▶ **What the exercise asks**:
For the records shown below, return an exact copy that excludes the pictures.

▶ **Extracted information**:
Content starts
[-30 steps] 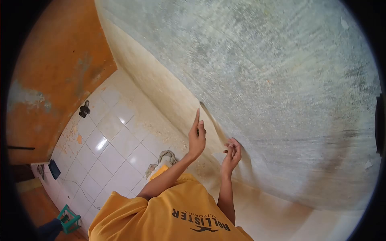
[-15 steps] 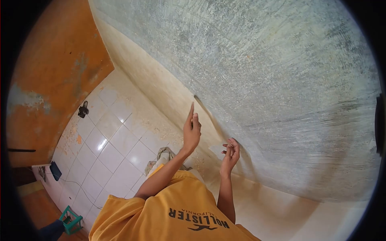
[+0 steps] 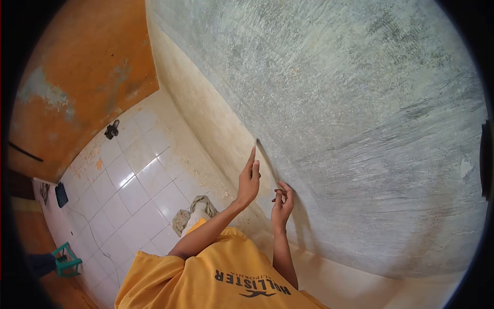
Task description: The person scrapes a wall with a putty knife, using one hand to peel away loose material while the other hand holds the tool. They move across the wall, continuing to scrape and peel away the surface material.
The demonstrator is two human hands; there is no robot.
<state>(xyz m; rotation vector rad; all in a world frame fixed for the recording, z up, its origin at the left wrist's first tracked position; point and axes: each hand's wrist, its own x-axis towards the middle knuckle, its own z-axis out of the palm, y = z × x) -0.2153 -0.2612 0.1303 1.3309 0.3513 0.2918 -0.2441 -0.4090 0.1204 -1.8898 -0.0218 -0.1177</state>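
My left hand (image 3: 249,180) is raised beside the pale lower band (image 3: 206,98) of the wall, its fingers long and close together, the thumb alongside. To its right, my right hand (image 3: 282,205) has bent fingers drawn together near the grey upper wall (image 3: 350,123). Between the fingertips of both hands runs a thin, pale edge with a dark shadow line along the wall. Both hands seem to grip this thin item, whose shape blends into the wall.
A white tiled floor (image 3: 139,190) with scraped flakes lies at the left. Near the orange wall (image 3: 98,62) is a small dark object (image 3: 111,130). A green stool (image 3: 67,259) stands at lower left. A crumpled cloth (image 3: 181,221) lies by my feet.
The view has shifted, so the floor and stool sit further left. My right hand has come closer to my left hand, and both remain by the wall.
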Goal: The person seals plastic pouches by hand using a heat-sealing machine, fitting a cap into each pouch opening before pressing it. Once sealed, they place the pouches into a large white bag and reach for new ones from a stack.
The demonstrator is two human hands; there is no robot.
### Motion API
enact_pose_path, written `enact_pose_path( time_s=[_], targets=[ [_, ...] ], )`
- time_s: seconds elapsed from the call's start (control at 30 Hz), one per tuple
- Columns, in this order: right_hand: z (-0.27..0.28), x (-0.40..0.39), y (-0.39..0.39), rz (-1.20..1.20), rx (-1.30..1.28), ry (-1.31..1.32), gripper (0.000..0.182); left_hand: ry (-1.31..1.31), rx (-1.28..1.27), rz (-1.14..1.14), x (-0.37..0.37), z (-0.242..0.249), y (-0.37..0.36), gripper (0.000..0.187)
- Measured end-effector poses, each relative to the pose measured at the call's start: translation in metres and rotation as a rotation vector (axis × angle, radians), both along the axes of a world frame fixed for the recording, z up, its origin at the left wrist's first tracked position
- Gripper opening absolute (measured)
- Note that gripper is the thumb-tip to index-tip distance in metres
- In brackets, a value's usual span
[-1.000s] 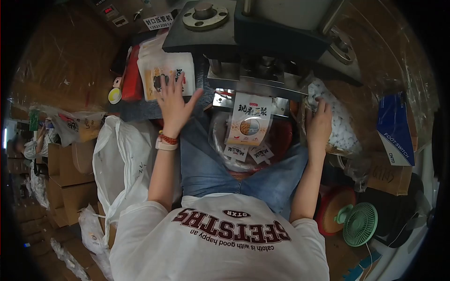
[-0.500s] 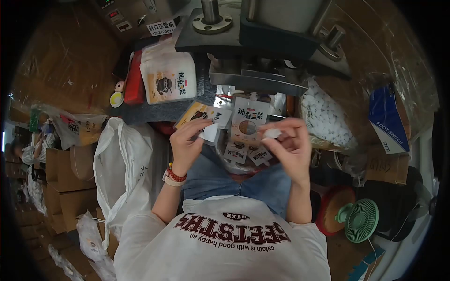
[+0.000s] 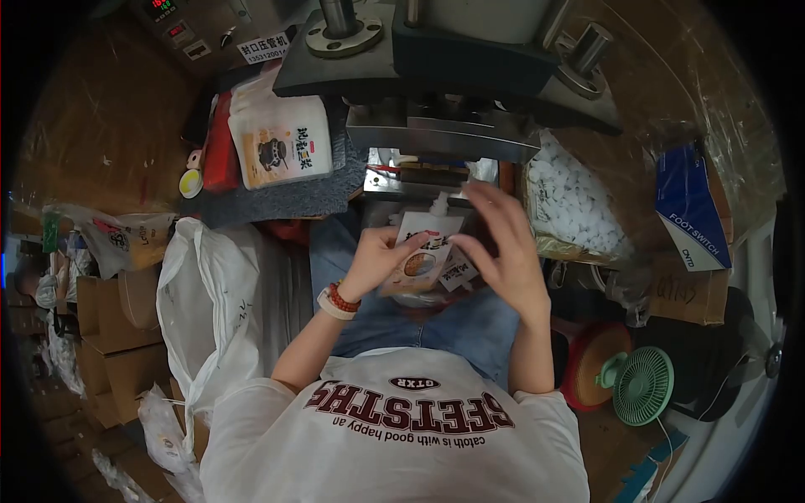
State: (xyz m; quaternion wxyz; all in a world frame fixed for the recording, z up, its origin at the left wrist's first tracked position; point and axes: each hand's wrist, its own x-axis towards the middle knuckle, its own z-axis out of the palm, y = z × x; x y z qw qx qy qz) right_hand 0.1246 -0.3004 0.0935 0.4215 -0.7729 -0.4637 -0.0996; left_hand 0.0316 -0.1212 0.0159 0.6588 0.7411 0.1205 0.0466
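My left hand (image 3: 377, 258), with a beaded bracelet at its wrist, pinches the edge of a printed pouch (image 3: 422, 267) above my lap. A white spout (image 3: 439, 204) sticks up from the pouch's top end. Just right of the pouch, my right hand (image 3: 509, 251) is raised with thumb and fingers apart and nothing in it, its fingers slightly blurred. Behind the spout lies the metal plate (image 3: 388, 179) of the press machine (image 3: 453, 139). More printed pouches (image 3: 458, 270) lie beneath the held one.
A stack of flat pouches (image 3: 283, 142) rests on a grey cloth (image 3: 289, 201) at the left. White spouts fill a box (image 3: 579, 254) at the right. A white sack (image 3: 205, 302), a blue carton (image 3: 689, 205) and a green fan (image 3: 643, 386) stand around. A person (image 3: 40, 285) shows far left.
The pouch with the spout is now in my left hand. The yellow-printed pouch it held is out of sight. My right hand has opened, and the small white piece is gone from it.
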Motion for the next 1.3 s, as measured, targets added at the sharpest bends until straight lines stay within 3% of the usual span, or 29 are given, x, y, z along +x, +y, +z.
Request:
enact_pose_path(
  time_s=[0.03,0.13,0.17,0.23,0.4,0.47,0.5,0.57,0.6,0.67,0.7,0.77,0.83,0.9,0.93,1.0,1.03,1.1,1.2,1.3],
  targets=[
    [0.002,0.008,-0.009,-0.045,0.059,0.035,0.043,0.046,-0.213,0.048,0.008,-0.004,-0.002,0.026],
    [0.003,0.035,-0.035,-0.418,0.004,0.057,0.034,0.111,-0.423,0.09,0.034,0.001,0.007,0.025],
    [-0.006,0.049,-0.037,-0.415,0.004,0.056,0.034,0.103,-0.546,0.127,0.042,0.005,0.009,0.024],
    [-0.034,0.07,-0.04,-0.711,-0.406,-0.155,0.034,0.065,-0.614,0.139,0.051,0.006,0.011,0.025],
    [-0.074,0.086,-0.04,-0.691,-0.368,0.02,0.04,0.138,-0.712,0.154,0.057,0.005,0.011,0.023],
    [-0.071,0.083,-0.041,-0.672,-0.313,-0.089,0.04,0.135,-0.485,0.063,0.056,-0.002,0.025,0.024],
    [-0.073,0.083,-0.045,-0.687,-0.376,-0.064,0.039,0.211,-0.08,-0.029,0.055,-0.003,0.044,0.03],
    [-0.07,0.083,-0.043,-0.718,-0.494,0.015,0.038,0.048,0.263,0.318,0.041,0.017,0.066,0.039],
    [-0.063,0.083,-0.041,-0.737,-0.554,0.073,0.038,-0.263,0.748,0.512,0.036,-0.005,0.091,0.055],
    [-0.055,0.082,-0.035,-0.682,-0.503,0.101,0.037,0.087,1.385,0.516,0.006,0.0,0.112,0.069],
    [-0.052,0.081,-0.036,-0.64,-0.47,0.131,0.036,0.128,1.276,0.377,-0.008,-0.022,0.123,0.076],
    [-0.055,0.083,-0.042,-0.636,-0.333,0.183,0.033,0.071,1.297,0.099,-0.038,-0.014,0.12,0.072],
    [-0.051,0.075,-0.046,-0.63,-0.202,0.249,0.031,-0.042,1.29,0.06,-0.056,-0.02,0.115,0.061],
    [-0.04,0.066,-0.051,-0.496,0.214,0.429,0.026,-0.149,1.252,0.147,-0.068,-0.031,0.113,0.052],
    [-0.032,0.054,-0.044,-0.35,0.431,0.534,0.024,-0.211,1.106,0.287,-0.064,-0.02,0.103,0.04],
    [-0.009,0.023,-0.023,-0.176,0.456,0.441,0.025,-0.147,0.757,0.419,-0.06,-0.01,0.089,0.033],
    [0.006,0.003,-0.013,-0.161,0.31,0.324,0.026,-0.06,0.596,0.462,-0.059,0.003,0.078,0.03],
    [0.013,-0.026,0.008,-0.064,0.148,0.168,0.028,-0.36,0.745,0.483,-0.053,0.005,0.066,0.033],
    [-0.002,-0.031,0.022,0.051,0.075,-0.084,0.029,-0.465,0.978,0.461,-0.054,0.028,0.051,0.04],
    [0.001,-0.017,0.004,-0.316,0.244,-0.072,0.026,-0.584,1.258,0.647,-0.051,0.043,0.071,0.046]
  ],
)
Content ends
▶ **Exercise solution**:
[-30 steps] 
[-15 steps] 
[+0 steps] 
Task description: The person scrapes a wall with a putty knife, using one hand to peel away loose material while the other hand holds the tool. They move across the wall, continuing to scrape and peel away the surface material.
The demonstrator is two human hands; there is no robot.
<state>(xyz m; rotation vector rad; all in a world frame fixed for the recording, z up, its origin at the left wrist's first tracked position; point and axes: each hand's wrist, its own x-axis towards the middle knuckle, its own z-axis out of the palm, y = z × x) -0.2153 -0.2612 0.1303 1.3309 0.3513 0.2918 -0.2441 -0.4090 0.1204 -1.8898 -0.0218 -0.1177</state>
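My left hand (image 3: 249,180) is raised beside the pale lower band (image 3: 206,98) of the wall, its fingers long and close together, the thumb alongside. To its right, my right hand (image 3: 282,205) has bent fingers drawn together near the grey upper wall (image 3: 350,123). Between the fingertips of both hands runs a thin, pale edge with a dark shadow line along the wall. Both hands seem to grip this thin item, whose shape blends into the wall.
A white tiled floor (image 3: 139,190) with scraped flakes lies at the left. Near the orange wall (image 3: 98,62) is a small dark object (image 3: 111,130). A green stool (image 3: 67,259) stands at lower left. A crumpled cloth (image 3: 181,221) lies by my feet.
The view has shifted, so the floor and stool sit further left. My right hand has come closer to my left hand, and both remain by the wall.
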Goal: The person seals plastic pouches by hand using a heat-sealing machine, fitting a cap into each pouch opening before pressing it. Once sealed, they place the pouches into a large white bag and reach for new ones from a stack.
The demonstrator is two human hands; there is no robot.
### Motion API
enact_pose_path, written `enact_pose_path( time_s=[_], targets=[ [_, ...] ], )`
- time_s: seconds elapsed from the call's start (control at 30 Hz), one per tuple
- Columns, in this order: right_hand: z (-0.27..0.28), x (-0.40..0.39), y (-0.39..0.39), rz (-1.20..1.20), rx (-1.30..1.28), ry (-1.31..1.32), gripper (0.000..0.182); left_hand: ry (-1.31..1.31), rx (-1.28..1.27), rz (-1.14..1.14), x (-0.37..0.37), z (-0.242..0.249), y (-0.37..0.36), gripper (0.000..0.187)
- Measured end-effector poses, each relative to the pose measured at the call's start: translation in metres and rotation as a rotation vector (axis × angle, radians), both along the axes of a world frame fixed for the recording, z up, its origin at the left wrist's first tracked position
- Gripper opening absolute (measured)
- Note that gripper is the thumb-tip to index-tip distance in metres
- In brackets, a value's usual span
[-1.000s] 
[-0.500s] 
[+0.000s] 
State: (xyz m; quaternion wxyz; all in a world frame fixed for the recording, z up, its origin at the left wrist's first tracked position; point and axes: each hand's wrist, its own x-axis towards the middle knuckle, its own z-axis out of the palm, y = z × x; x y z qw qx qy qz) right_hand 0.1246 -0.3004 0.0935 0.4215 -0.7729 -0.4637 -0.0996; left_hand 0.0316 -0.1212 0.0159 0.6588 0.7411 0.1205 0.0466
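My left hand (image 3: 377, 258), with a beaded bracelet at its wrist, pinches the edge of a printed pouch (image 3: 422, 267) above my lap. A white spout (image 3: 439, 204) sticks up from the pouch's top end. Just right of the pouch, my right hand (image 3: 509, 251) is raised with thumb and fingers apart and nothing in it, its fingers slightly blurred. Behind the spout lies the metal plate (image 3: 388, 179) of the press machine (image 3: 453, 139). More printed pouches (image 3: 458, 270) lie beneath the held one.
A stack of flat pouches (image 3: 283, 142) rests on a grey cloth (image 3: 289, 201) at the left. White spouts fill a box (image 3: 579, 254) at the right. A white sack (image 3: 205, 302), a blue carton (image 3: 689, 205) and a green fan (image 3: 643, 386) stand around. A person (image 3: 40, 285) shows far left.
The pouch with the spout is now in my left hand. The yellow-printed pouch it held is out of sight. My right hand has opened, and the small white piece is gone from it.
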Motion for the next 1.3 s, as measured, targets added at the sharpest bends until straight lines stay within 3% of the usual span, or 29 are given, x, y, z along +x, +y, +z.
Request:
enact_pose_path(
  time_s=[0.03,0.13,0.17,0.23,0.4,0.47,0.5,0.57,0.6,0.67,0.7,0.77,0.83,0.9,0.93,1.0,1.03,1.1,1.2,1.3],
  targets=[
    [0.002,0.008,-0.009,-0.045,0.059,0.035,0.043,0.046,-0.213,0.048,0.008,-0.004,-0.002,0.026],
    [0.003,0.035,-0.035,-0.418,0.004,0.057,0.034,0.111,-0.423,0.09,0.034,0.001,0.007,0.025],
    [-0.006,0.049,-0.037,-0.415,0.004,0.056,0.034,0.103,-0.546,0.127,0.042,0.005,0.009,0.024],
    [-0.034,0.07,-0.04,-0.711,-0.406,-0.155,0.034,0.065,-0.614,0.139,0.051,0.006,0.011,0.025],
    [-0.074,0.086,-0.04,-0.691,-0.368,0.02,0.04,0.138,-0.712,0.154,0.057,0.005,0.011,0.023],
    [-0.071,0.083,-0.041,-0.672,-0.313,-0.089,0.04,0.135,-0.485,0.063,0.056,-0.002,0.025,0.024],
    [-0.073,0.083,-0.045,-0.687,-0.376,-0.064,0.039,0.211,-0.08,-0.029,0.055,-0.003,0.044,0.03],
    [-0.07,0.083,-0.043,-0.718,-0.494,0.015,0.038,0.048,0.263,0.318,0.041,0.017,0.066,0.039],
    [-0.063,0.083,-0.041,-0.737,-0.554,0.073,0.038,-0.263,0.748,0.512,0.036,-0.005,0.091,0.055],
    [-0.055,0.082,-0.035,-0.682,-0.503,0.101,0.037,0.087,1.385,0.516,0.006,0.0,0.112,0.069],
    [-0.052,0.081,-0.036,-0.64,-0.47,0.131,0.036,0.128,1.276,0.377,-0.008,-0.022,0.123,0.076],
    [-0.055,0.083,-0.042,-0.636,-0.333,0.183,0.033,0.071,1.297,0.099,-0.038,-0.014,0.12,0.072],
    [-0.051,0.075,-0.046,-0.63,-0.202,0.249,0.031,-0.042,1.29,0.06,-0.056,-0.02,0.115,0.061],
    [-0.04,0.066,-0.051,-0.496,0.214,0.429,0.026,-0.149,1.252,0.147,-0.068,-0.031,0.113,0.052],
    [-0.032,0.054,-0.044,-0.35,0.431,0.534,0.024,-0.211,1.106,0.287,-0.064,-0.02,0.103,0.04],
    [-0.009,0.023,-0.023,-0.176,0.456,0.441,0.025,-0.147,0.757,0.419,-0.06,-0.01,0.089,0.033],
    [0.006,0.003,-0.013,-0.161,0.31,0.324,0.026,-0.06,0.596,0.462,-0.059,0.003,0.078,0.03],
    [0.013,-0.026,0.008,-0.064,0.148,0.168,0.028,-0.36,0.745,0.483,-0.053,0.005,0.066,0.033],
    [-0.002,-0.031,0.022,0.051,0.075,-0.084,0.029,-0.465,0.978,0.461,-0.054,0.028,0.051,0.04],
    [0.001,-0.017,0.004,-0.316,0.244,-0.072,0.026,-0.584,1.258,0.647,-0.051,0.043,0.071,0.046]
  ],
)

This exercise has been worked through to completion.